L’Ouganda accélère la construction d’une route stratégique de 223 km dans l’Est de la RDC

Kampala / Est de la RDC, Le gouvernement de l’Ouganda poursuit à un rythme soutenu la construction d’une route stratégique de 223 kilomètres reliant son territoire à l’Est de la République démocratique du Congo. Malgré un chantier jugé difficile en raison du relief, de l’insécurité persistante et des conditions climatiques, le président Yoweri Museveni reste déterminé à voir cette infrastructure achevée « à tout prix ».
Selon Kampala, cette route constitue un levier économique majeur destiné à renforcer les échanges commerciaux régionaux et à consolider la position de l’Ouganda comme hub commercial en Afrique de l’Est et centrale.

La RDC, premier marché africain de l’Ouganda

Cette ambition s’appuie sur des chiffres commerciaux révélateurs. En janvier 2026, la RDC est devenue le premier consommateur africain des produits ougandais, avec des exportations évaluées à 625 millions de dollars américains.
Elle devance désormais le Kenya, deuxième partenaire commercial de l’Ouganda avec 592 millions de dollars, tandis que le Soudan du Sud recule à la troisième place avec 492 millions de dollars d’exportations en provenance de Kampala.
Ces chiffres confirment le rôle central que joue désormais le marché congolais dans la stratégie économique ougandaise.
Un corridor économique vers l’Afrique centrale
Avec l’achèvement de cette route transfrontalière, l’Ouganda ambitionne de porter ses revenus commerciaux à près de 2 milliards de dollars, grâce à l’intensification des échanges avec la RDC mais aussi avec la République centrafricaine.

Ce corridor routier devrait faciliter l’exportation de produits agricoles, manufacturés et industriels ougandais, tout en réduisant les coûts logistiques et les délais de transport vers les grands centres de consommation de l’Est congolais.

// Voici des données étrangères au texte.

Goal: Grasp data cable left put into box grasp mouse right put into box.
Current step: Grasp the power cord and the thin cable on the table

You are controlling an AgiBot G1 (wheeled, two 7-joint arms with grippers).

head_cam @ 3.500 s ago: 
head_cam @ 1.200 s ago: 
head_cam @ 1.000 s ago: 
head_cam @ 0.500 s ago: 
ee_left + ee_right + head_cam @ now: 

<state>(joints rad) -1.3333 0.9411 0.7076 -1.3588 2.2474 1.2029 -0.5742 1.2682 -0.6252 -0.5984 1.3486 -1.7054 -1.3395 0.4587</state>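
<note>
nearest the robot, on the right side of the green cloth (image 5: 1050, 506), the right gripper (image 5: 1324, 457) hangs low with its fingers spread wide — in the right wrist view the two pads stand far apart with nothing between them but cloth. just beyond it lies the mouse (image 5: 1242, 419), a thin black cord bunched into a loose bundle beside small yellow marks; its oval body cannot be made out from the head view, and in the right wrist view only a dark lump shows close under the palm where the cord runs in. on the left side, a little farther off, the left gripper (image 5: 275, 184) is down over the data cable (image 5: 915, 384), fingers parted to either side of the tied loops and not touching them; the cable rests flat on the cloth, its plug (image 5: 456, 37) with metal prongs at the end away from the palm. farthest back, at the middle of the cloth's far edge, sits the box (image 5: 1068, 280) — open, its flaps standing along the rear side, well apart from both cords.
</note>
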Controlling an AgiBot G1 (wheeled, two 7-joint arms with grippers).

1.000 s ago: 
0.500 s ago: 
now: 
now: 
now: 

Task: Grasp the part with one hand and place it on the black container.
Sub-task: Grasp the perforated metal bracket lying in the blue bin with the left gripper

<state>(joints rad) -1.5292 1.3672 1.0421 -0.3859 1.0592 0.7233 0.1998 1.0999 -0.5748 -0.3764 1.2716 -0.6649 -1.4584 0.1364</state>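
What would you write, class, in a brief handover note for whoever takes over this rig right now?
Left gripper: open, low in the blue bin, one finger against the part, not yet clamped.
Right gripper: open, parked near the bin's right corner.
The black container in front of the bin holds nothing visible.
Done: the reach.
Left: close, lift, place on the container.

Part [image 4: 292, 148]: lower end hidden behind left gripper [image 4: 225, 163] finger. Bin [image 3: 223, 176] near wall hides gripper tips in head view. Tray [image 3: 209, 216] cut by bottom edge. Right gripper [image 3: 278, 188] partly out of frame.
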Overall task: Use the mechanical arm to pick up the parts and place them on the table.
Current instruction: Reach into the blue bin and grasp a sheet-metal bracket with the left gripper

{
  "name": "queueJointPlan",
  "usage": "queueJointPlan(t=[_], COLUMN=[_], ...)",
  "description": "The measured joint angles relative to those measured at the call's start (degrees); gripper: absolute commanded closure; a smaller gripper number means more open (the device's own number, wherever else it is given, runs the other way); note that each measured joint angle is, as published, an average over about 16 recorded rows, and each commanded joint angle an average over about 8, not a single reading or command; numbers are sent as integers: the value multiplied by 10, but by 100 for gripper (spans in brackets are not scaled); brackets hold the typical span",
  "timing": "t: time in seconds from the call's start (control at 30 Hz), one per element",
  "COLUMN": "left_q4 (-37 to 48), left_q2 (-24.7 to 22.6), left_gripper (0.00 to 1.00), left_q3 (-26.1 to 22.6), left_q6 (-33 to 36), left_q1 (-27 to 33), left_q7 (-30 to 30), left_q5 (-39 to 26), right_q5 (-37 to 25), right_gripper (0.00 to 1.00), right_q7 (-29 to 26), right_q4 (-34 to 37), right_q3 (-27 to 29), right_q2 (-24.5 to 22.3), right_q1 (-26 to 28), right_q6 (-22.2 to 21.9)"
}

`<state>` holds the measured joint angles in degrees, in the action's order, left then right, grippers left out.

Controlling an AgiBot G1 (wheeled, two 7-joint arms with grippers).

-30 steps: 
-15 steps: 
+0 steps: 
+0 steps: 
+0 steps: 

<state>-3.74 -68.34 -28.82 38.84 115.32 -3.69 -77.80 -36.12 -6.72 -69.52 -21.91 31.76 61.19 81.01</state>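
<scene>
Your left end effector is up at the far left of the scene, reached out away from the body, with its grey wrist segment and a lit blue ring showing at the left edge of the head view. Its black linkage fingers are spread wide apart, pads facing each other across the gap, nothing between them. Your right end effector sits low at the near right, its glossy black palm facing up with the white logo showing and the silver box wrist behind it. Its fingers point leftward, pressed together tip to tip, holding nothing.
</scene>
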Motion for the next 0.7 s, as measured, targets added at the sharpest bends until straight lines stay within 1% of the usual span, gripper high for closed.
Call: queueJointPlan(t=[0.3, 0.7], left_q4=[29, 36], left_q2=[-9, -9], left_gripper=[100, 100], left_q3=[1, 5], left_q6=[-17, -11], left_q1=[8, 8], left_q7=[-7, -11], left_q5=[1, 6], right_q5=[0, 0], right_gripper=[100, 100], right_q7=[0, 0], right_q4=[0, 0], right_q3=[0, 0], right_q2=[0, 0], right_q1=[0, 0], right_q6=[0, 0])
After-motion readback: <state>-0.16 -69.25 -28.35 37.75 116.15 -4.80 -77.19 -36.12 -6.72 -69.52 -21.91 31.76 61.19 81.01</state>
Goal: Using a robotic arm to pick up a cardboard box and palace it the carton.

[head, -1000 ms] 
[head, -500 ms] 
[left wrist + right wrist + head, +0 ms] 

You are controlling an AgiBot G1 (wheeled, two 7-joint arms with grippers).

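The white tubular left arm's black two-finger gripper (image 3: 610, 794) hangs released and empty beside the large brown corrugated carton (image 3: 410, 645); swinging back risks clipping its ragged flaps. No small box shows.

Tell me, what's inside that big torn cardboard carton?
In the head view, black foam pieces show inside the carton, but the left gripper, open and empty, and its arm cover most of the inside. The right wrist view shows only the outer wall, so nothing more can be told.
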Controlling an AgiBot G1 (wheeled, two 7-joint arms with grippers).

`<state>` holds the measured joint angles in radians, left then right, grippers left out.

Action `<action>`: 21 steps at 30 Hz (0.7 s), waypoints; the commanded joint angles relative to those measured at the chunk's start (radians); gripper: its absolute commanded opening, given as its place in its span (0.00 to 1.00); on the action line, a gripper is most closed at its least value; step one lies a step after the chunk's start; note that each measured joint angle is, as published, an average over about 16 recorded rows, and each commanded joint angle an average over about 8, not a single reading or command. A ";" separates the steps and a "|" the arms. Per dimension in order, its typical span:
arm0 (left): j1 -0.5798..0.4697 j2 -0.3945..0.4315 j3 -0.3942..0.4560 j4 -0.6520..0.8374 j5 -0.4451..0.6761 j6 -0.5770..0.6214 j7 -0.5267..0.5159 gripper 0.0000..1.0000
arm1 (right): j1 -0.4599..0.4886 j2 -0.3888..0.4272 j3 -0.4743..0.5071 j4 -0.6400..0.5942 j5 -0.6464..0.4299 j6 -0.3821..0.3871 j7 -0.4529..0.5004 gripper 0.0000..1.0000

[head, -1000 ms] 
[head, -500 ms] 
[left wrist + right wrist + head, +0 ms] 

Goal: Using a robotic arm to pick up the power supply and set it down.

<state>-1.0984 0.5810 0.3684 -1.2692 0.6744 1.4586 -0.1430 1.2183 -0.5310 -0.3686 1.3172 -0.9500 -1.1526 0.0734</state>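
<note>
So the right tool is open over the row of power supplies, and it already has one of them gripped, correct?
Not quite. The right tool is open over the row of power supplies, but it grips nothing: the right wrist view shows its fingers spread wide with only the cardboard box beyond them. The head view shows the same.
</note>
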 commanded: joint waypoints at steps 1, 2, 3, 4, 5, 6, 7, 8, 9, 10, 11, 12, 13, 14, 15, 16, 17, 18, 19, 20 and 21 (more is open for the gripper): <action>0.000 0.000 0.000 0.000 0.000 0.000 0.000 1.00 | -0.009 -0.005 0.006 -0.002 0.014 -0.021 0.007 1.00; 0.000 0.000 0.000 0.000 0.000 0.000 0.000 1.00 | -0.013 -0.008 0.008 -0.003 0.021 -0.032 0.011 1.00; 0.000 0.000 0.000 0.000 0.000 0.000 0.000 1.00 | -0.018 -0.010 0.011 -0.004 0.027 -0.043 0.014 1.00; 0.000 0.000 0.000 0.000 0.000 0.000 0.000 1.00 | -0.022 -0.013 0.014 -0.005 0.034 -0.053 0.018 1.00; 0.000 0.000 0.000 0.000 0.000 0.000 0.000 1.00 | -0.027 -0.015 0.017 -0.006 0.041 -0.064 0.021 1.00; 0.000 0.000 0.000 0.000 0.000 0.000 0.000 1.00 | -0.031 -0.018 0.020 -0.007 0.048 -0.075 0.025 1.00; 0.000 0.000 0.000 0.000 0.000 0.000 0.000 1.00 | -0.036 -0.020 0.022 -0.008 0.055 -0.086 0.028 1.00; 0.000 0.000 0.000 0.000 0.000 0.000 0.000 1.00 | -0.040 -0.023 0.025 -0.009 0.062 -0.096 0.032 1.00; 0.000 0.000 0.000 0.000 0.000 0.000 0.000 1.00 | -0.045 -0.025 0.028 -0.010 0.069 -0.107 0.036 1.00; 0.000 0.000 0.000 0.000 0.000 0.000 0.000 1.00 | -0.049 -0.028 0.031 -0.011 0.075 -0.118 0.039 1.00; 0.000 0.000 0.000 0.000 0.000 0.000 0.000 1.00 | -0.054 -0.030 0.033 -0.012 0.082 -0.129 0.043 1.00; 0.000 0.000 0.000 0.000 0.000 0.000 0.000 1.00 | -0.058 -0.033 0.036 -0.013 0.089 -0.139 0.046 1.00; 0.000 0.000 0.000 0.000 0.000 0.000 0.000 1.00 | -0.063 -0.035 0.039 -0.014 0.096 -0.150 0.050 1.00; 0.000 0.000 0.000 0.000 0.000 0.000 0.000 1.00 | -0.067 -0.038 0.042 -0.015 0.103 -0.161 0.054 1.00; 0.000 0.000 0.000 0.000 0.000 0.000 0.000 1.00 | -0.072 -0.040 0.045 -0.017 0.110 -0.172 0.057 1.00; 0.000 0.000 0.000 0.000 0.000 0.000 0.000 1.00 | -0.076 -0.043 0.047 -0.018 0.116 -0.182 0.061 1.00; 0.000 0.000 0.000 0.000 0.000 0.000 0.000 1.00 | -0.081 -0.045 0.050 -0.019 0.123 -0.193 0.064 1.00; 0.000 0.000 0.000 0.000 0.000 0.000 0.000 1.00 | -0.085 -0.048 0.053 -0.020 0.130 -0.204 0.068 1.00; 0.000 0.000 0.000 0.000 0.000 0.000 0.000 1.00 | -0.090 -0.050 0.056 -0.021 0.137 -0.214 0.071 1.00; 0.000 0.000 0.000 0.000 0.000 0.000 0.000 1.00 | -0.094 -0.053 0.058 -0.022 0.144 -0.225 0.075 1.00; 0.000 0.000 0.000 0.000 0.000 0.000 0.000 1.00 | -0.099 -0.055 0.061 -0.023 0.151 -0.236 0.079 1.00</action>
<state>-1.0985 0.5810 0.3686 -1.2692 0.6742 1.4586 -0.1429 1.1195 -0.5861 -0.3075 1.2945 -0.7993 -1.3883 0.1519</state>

Entre opportunités économiques et enjeux sécuritaires

Si le projet est salué pour son potentiel économique, il suscite également des interrogations en RDC, notamment sur les enjeux sécuritaires, politiques et souverains liés à la présence d’infrastructures étrangères dans une région marquée par l’instabilité.
Pour Kampala, toutefois, la route est avant tout un outil d’intégration économique régionale, conforme à la vision du président Museveni d’un espace commercial est-africain et centre-africain plus intégré et interconnecté.
À terme, cette route pourrait redessiner durablement les flux commerciaux entre l’Afrique de l’Est et l’Afrique centrale, avec la RDC comme pivot stratégique.